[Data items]
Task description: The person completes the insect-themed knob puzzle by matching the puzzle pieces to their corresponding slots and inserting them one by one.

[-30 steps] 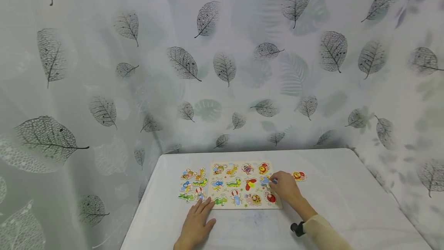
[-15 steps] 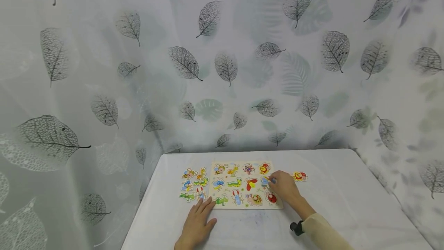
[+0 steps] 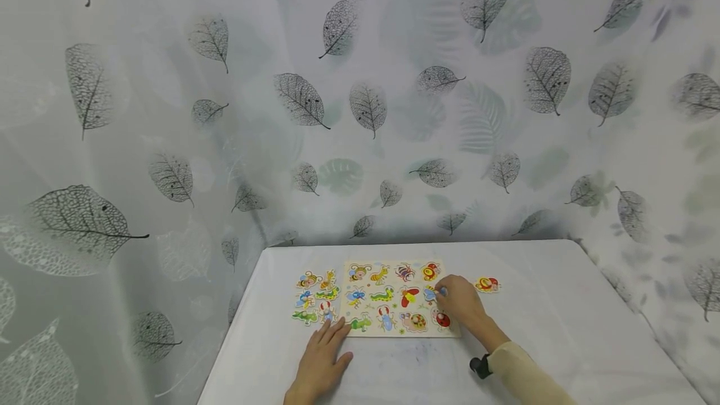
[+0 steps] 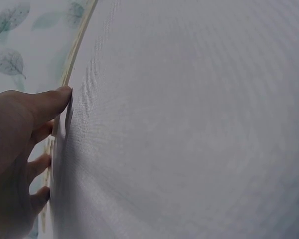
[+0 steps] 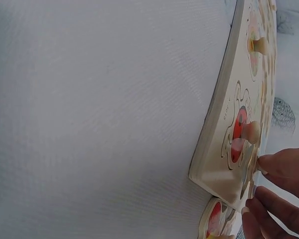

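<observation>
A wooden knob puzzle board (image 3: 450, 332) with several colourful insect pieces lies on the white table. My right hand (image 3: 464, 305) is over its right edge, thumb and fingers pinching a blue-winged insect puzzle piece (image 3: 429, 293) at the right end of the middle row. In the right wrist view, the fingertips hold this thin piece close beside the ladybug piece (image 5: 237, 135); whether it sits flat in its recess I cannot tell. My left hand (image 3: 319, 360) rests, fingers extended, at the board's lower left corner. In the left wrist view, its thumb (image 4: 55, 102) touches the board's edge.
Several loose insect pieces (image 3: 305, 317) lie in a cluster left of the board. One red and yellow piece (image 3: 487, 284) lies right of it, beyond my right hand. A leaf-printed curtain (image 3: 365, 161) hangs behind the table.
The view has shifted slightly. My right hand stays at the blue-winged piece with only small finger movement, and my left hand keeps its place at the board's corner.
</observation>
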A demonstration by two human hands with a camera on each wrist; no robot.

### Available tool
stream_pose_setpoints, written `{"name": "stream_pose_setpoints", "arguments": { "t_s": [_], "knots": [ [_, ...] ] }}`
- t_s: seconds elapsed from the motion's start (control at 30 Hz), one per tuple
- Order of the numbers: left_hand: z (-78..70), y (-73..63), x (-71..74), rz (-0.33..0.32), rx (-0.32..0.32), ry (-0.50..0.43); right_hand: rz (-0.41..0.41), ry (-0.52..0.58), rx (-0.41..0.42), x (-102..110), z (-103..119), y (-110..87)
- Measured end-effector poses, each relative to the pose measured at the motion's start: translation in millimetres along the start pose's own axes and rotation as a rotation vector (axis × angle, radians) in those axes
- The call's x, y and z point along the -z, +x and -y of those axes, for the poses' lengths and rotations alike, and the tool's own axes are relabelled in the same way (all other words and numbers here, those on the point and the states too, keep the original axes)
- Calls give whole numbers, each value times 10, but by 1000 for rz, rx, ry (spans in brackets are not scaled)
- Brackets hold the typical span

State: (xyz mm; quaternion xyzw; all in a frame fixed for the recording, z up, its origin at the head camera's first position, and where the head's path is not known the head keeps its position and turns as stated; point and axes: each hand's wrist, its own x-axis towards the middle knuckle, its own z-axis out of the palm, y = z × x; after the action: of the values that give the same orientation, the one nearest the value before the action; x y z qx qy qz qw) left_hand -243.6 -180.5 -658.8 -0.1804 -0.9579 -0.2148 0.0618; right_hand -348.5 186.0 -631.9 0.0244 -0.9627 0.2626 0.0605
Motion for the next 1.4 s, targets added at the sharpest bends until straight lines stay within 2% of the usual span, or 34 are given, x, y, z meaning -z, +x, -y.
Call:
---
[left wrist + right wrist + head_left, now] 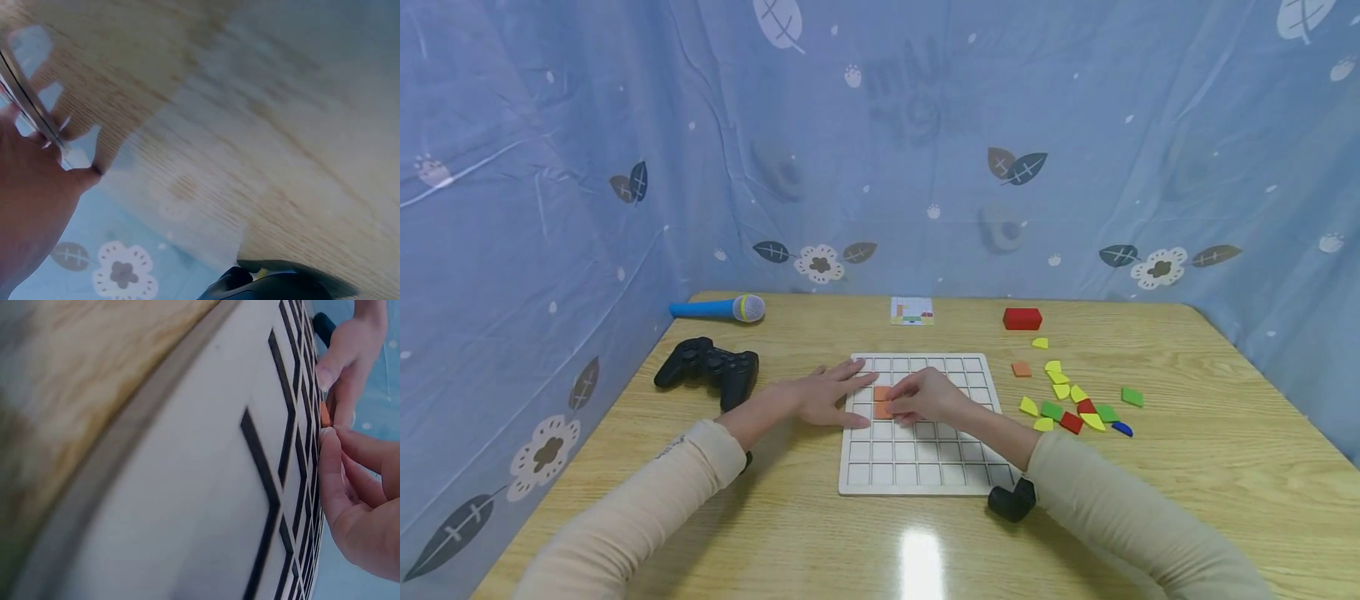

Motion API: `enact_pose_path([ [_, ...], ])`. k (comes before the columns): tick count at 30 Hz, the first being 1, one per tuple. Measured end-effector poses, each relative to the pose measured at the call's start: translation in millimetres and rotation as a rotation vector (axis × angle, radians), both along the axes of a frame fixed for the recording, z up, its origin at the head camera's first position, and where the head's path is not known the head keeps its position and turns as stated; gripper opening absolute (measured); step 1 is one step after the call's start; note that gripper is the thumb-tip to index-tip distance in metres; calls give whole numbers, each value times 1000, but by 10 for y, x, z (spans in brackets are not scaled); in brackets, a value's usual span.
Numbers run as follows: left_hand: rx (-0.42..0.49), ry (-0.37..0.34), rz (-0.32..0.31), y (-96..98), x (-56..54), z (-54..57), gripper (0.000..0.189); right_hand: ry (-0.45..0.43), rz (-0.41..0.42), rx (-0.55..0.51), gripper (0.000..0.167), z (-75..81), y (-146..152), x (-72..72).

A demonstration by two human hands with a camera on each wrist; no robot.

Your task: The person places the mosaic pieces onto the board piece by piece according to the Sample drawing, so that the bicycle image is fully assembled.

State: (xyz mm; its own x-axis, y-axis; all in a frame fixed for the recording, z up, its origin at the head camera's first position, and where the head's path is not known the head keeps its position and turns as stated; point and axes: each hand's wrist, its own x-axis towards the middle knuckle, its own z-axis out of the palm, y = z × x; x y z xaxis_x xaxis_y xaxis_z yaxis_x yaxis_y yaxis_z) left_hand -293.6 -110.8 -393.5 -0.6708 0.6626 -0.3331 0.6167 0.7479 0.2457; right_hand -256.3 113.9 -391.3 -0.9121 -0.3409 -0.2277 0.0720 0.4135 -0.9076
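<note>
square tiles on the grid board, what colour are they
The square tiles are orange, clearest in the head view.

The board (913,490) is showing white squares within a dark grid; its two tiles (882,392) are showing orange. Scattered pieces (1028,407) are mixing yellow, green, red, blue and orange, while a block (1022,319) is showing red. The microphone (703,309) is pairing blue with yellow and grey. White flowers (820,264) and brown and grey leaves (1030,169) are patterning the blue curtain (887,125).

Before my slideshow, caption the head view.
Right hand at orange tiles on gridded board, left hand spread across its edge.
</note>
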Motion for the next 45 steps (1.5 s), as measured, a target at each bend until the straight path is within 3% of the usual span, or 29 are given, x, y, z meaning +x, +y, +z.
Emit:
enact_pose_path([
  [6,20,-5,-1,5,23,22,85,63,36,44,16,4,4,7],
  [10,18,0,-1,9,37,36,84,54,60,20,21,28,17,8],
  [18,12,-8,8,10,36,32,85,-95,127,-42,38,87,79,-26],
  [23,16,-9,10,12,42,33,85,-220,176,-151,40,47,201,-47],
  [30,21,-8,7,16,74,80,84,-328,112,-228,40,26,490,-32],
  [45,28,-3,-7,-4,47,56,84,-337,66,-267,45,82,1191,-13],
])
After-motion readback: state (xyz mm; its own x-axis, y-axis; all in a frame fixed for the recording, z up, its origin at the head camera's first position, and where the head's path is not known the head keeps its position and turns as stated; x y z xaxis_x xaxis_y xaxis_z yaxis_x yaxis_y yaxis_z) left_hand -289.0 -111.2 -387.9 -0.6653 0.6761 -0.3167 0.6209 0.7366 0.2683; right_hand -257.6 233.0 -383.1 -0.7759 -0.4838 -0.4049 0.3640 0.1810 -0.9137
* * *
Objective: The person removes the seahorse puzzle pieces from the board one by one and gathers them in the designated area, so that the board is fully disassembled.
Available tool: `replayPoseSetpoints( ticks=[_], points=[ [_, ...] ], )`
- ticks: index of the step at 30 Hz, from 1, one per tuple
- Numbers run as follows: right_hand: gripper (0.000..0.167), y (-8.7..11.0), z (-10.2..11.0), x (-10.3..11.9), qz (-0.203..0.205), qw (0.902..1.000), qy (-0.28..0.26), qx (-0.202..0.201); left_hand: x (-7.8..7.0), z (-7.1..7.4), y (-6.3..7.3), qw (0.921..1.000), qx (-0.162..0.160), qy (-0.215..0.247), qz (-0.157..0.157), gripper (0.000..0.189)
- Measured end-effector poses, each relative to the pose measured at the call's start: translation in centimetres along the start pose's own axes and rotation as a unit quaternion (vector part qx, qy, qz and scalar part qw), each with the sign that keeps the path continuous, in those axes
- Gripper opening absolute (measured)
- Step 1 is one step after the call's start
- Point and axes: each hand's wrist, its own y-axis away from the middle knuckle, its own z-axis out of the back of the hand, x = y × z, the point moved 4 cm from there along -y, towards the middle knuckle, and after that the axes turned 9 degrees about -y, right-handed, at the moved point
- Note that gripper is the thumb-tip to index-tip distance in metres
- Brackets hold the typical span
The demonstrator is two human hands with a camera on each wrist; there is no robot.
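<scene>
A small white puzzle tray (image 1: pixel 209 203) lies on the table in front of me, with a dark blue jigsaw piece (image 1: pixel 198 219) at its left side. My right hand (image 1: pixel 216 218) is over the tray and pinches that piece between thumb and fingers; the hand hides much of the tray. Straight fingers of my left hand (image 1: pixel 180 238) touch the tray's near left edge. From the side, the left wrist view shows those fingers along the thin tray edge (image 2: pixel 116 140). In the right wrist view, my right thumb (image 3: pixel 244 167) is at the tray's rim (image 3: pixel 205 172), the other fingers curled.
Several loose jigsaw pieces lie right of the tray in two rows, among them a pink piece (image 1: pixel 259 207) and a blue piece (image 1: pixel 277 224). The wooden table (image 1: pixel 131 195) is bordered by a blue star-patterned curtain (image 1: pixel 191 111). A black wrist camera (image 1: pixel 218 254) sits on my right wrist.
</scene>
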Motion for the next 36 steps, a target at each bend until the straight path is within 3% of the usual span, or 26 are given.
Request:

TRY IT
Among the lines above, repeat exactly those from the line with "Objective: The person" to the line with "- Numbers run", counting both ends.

RESPONSE BELOW
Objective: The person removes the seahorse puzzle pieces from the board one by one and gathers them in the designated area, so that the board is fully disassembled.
Available tool: `replayPoseSetpoints( ticks=[_], points=[ [_, ...] ], )`
- ticks: index of the step at 30 Hz, from 1, one per tuple
- Numbers run as follows: right_hand: gripper (0.000..0.167), y (-8.7..11.0), z (-10.2..11.0), x (-10.3..11.9), qz (-0.203..0.205), qw (0.902..1.000), qy (-0.28..0.26), qx (-0.202..0.201); left_hand: x (-7.8..7.0), z (-7.1..7.4), y (-6.3..7.3), qw (0.921..1.000), qx (-0.162..0.160), qy (-0.215..0.247), qz (-0.157..0.157), gripper (0.000..0.189)

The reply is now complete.